[POC] Experimental support for l1 error. (#7812)

Support adaptive tree, a feature supported by both sklearn and lightgbm. The tree leaf is recomputed based on residue of labels and predictions after construction. For l1 error, the optimal value is the median (50 percentile). This is marked as experimental support for the following reasons: - The value is not well defined for distributed training, where we might have empty leaves for local workers.

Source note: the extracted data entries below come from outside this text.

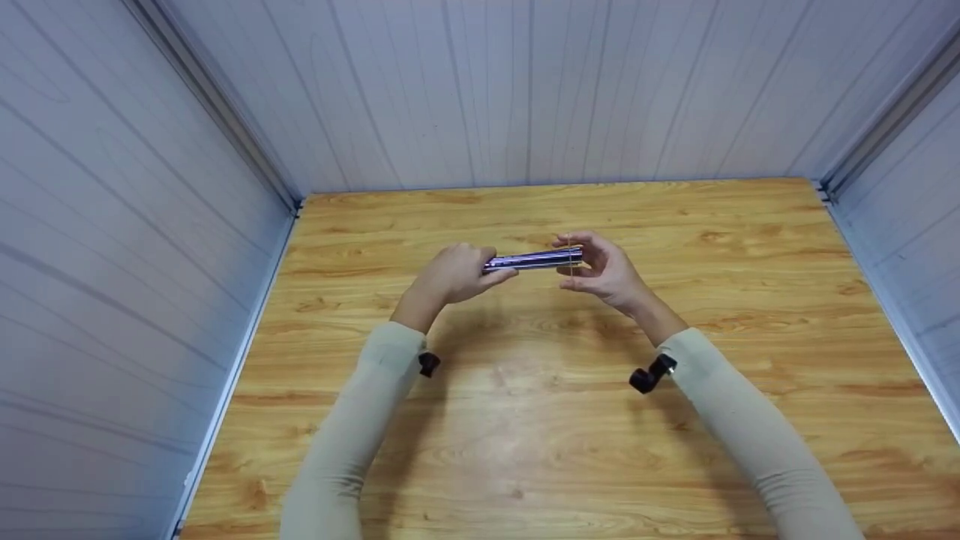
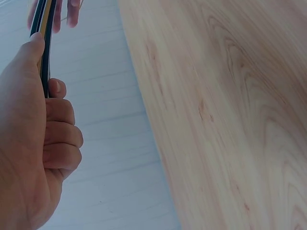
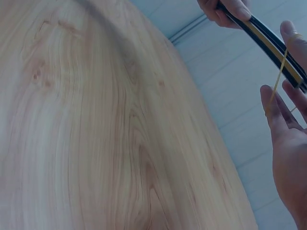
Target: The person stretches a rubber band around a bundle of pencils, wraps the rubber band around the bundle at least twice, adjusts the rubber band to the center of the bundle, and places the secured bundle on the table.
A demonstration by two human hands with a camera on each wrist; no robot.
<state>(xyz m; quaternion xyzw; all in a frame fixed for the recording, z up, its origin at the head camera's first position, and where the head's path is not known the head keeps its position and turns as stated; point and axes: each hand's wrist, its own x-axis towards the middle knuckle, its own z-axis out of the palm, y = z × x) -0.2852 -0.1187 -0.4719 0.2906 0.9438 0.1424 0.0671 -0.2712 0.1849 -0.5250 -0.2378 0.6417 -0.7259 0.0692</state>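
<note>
My left hand (image 1: 459,274) grips one end of a bundle of slim, shiny dark sticks (image 1: 534,260), which look like pencils, above the table. Between the dark sides a yellow strip (image 3: 290,73) shows in the right wrist view. A thin yellow rubber band (image 3: 280,72) is stretched over the spread fingers and thumb of my right hand (image 1: 611,274). That hand surrounds the bundle's free end, and the band passes across this end in the head view. In the left wrist view the left fingers (image 2: 62,136) are curled around the bundle, hiding its near end.
Beneath both hands lies a wood-grain table (image 1: 517,435). Pale panel walls rise behind it (image 1: 495,97), on the left (image 1: 112,247) and on the right (image 1: 915,202). A small black device (image 1: 651,375) is worn at the right wrist, another (image 1: 429,364) at the left.
</note>
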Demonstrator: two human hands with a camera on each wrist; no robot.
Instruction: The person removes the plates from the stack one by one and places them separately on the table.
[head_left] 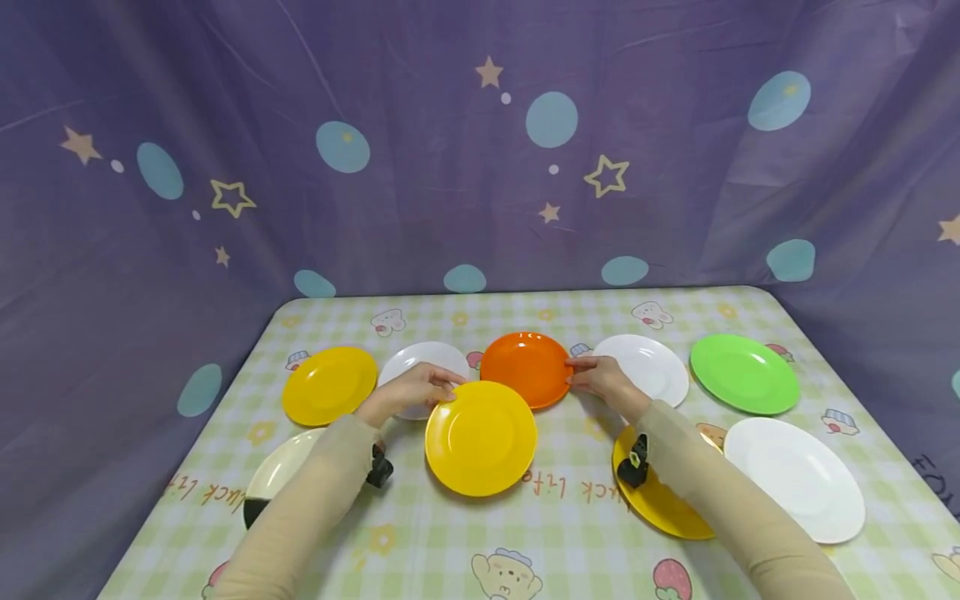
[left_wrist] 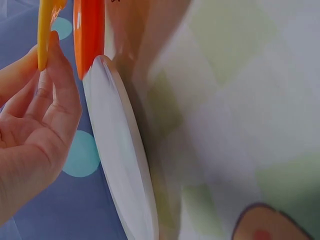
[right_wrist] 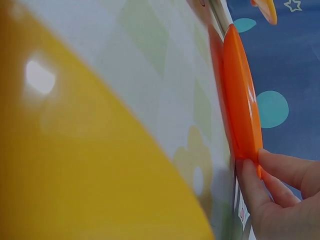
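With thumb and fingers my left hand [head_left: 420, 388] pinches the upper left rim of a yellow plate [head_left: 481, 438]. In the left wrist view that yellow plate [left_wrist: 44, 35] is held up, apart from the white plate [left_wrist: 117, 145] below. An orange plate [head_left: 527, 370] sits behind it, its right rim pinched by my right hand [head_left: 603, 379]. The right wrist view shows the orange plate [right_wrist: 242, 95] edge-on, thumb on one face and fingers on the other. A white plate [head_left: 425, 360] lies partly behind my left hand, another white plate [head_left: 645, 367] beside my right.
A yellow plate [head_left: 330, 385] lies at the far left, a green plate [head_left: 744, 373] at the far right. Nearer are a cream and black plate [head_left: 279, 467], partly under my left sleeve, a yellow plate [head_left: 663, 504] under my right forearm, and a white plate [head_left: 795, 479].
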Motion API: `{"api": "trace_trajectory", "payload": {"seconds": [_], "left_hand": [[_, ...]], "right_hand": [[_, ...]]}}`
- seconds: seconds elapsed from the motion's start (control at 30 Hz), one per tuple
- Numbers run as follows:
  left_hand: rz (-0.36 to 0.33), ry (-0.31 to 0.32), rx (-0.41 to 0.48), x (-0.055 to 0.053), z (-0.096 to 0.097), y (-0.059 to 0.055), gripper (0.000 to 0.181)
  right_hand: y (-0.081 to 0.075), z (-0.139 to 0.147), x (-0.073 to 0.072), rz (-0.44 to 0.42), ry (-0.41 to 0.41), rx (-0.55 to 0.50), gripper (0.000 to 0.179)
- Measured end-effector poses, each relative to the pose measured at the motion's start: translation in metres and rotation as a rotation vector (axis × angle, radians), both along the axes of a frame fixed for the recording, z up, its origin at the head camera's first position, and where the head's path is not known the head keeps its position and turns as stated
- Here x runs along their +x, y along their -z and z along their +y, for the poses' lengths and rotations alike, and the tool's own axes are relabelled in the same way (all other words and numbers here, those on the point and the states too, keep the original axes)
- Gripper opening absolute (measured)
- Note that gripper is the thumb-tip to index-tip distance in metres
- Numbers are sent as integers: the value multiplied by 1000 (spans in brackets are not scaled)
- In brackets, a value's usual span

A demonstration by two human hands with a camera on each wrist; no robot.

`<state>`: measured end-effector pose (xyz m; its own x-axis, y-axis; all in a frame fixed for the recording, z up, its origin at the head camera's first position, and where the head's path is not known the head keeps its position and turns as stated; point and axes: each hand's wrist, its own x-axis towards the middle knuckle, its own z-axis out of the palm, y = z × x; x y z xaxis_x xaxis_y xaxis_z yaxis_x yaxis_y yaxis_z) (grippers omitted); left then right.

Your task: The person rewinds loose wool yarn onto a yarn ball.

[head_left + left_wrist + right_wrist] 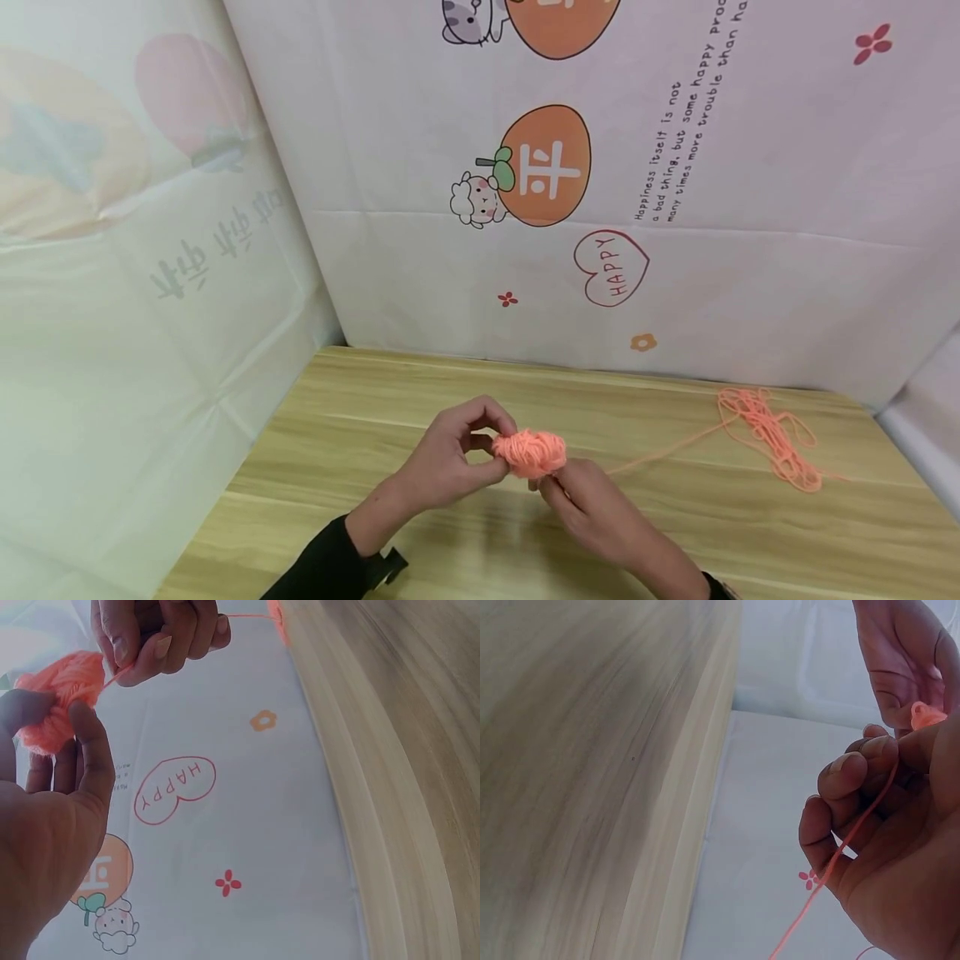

Right now I just use the original leaf value for computing the average with other workers, which might cause significant errors. - Some follow-ups are required, for exact, pruner, and optimization for quantile function. Also, we need to calculate the initial estimation.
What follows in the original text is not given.